Two seasons later, Stevens left for the NBA. But the gritty, chip-on-your-shoulder attitude that defined Stevens’s Butler teams remained with the program. These Bulldogs don’t seem to shy away from adversity; in fact, they seem to embrace it. Dunham, who hit five three-pointers on Thursday and led all scorers with 23 points, pointed to Martin’s first-half struggles as Exhibit A. The Bulldogs didn’t panic during that stretch, instead maintaining poise until Martin’s moment arrived. “It shows a testament to our character and our maturity that we’re able to weather the storm and prevail,” Dunham said.
A looming matchup with Virginia could certainly be a different challenge for Butler.
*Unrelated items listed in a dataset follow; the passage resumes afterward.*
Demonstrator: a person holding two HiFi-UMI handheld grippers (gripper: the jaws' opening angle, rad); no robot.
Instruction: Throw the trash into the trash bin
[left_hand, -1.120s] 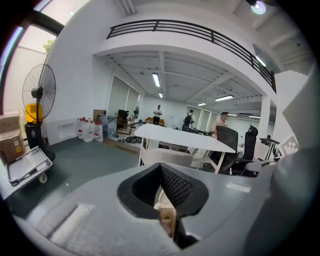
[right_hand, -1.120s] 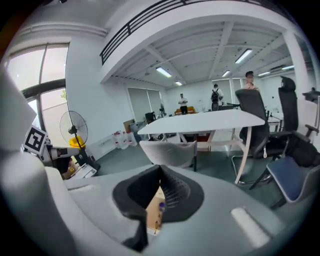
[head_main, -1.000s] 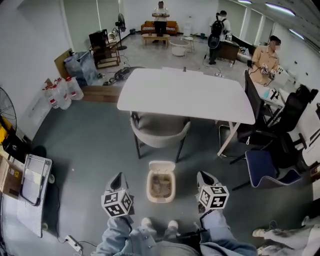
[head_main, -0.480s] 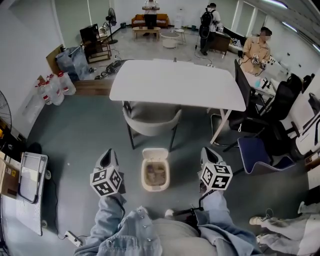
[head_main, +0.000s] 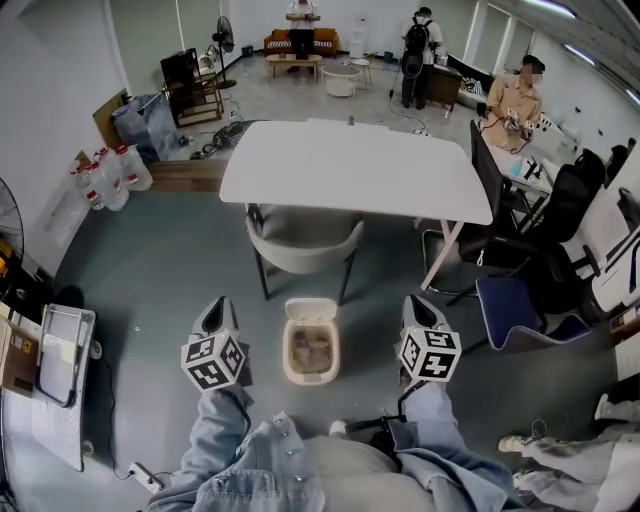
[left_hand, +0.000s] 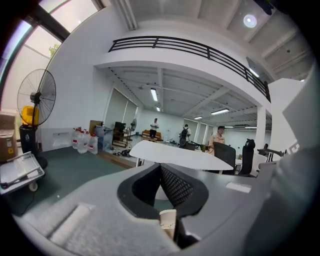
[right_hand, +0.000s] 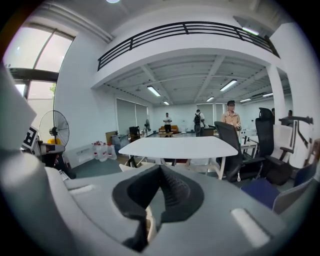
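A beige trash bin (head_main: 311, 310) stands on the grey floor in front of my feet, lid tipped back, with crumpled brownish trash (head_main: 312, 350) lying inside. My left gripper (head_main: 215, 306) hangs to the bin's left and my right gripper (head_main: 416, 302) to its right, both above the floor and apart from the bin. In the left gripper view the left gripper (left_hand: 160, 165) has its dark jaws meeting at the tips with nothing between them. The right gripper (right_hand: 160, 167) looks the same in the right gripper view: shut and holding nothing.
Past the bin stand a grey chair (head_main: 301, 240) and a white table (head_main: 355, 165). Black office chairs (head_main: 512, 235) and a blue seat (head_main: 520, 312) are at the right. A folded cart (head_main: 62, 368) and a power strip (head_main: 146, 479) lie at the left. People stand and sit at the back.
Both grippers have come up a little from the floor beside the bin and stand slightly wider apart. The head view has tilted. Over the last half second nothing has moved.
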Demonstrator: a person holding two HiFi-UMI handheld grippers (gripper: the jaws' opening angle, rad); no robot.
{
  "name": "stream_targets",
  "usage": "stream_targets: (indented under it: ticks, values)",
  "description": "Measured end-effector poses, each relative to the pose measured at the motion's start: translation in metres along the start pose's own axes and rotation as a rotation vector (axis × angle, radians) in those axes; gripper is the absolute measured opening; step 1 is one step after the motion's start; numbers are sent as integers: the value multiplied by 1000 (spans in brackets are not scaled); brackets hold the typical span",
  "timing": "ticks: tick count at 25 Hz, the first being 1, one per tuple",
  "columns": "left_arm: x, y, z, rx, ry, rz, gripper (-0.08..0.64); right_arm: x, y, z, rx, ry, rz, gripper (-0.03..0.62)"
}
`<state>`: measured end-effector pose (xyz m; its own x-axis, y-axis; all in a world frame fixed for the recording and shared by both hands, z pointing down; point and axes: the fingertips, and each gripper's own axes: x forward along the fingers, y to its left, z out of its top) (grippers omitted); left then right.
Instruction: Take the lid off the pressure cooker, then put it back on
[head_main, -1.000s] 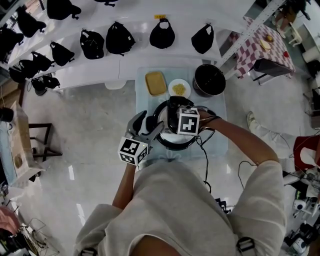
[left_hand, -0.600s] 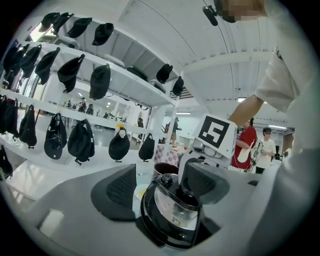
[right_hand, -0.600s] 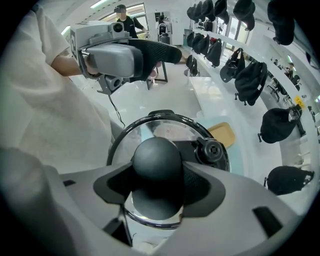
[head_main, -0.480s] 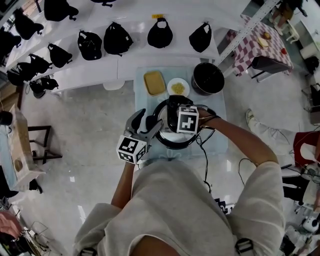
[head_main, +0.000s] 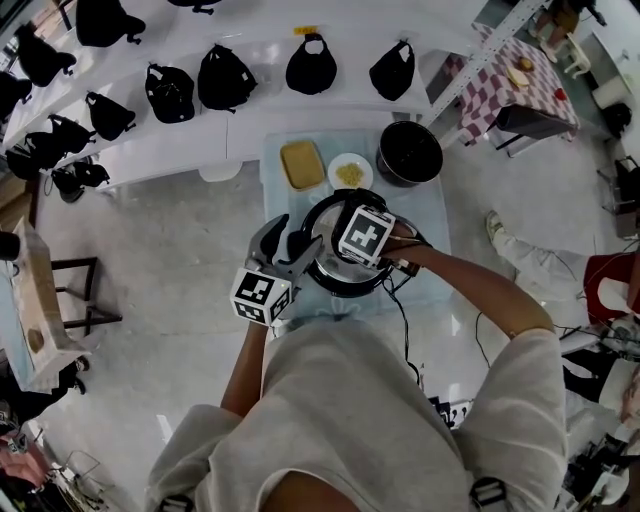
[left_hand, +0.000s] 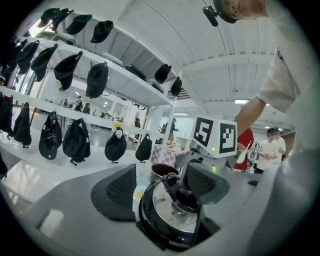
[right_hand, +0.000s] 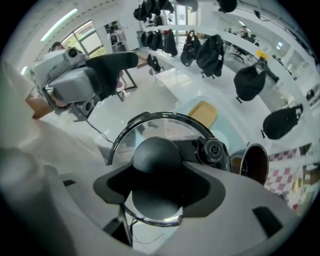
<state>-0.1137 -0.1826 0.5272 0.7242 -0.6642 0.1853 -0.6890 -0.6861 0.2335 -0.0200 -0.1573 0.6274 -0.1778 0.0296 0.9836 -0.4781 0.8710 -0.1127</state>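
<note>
Pressure cooker (head_main: 332, 284) sits mid-table on the pale blue table (head_main: 432, 250), glass lid (right_hand: 150, 127) on top. The right gripper (right_hand: 156, 187) points down over it, jaws spread wide yet clamped on the lid's black knob (right_hand: 156, 150). The left gripper (left_hand: 165, 187) sits at the cooker's left rim, jaws wide apart, gripping nothing.

Far side, left to right:
- a yellow tray (head_main: 302, 165)
- a white bowl (head_main: 350, 172) of yellow food
- a black pot (head_main: 409, 153) (inside too dark to read)

Black-and-white square markers show on the right gripper's cube (head_main: 365, 235).
</note>
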Motion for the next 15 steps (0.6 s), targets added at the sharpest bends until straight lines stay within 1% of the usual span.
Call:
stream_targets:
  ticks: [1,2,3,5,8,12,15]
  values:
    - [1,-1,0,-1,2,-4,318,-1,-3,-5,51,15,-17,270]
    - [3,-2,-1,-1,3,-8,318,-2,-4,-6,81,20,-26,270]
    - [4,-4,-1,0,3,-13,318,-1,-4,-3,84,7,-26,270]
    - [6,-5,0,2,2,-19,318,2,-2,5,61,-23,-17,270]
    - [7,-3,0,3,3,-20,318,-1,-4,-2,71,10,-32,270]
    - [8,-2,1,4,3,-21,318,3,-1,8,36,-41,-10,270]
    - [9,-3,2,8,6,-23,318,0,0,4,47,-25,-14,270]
The Cavaliers are a top-10 team in both offensive and defensive efficiency, per kenpom.com, and they reached the ACC tournament title game before falling to North Carolina, a fellow No. 1 seed. And even though Butler notched wins over the likes of Purdue and Seton Hall, its viability as a giant-slayer remains in doubt. This season the Bulldogs lost games to tournament-caliber clubs like Miami, Providence (three times), Xavier (twice) and Villanova (twice).
On Saturday neither Stevens nor Hayward will walk through the door at PNC Arena, but Butler could use its win over Texas Tech as motivation. Four players scored in double-figures at the Bulldogs hit nearly 50% (25–51) of their shots, including nine of their 17 three-pointers. They scored 16 points off Red Raider turnovers and pulled away when momentum tipped in their favor. In short, Butler played the way a tournament team should if it hopes to avoid an early trip home. “It’s just sticking to our principles,” sophomore forward Tyler Wideman said. “Our coach is drilling into us in practice, just playing the Butler defense, just trying to be the toughest team out there.”
That toughness has evolved into a defining quality for Butler, which is no stranger to March Madness. But if the Bulldogs plan to author a new chapter in the program’s tournament history, they have to survive their biggest test of the season against Virginia. History might be on their side; Butler’s last trip to the Final Four came as a No. 8 seed, and this year’s team is a 9. But Holtmann and his staff don’t plan on leaving anything to chance.
“The players will sleep well tonight,” Holtmann said. “The coaches will not.”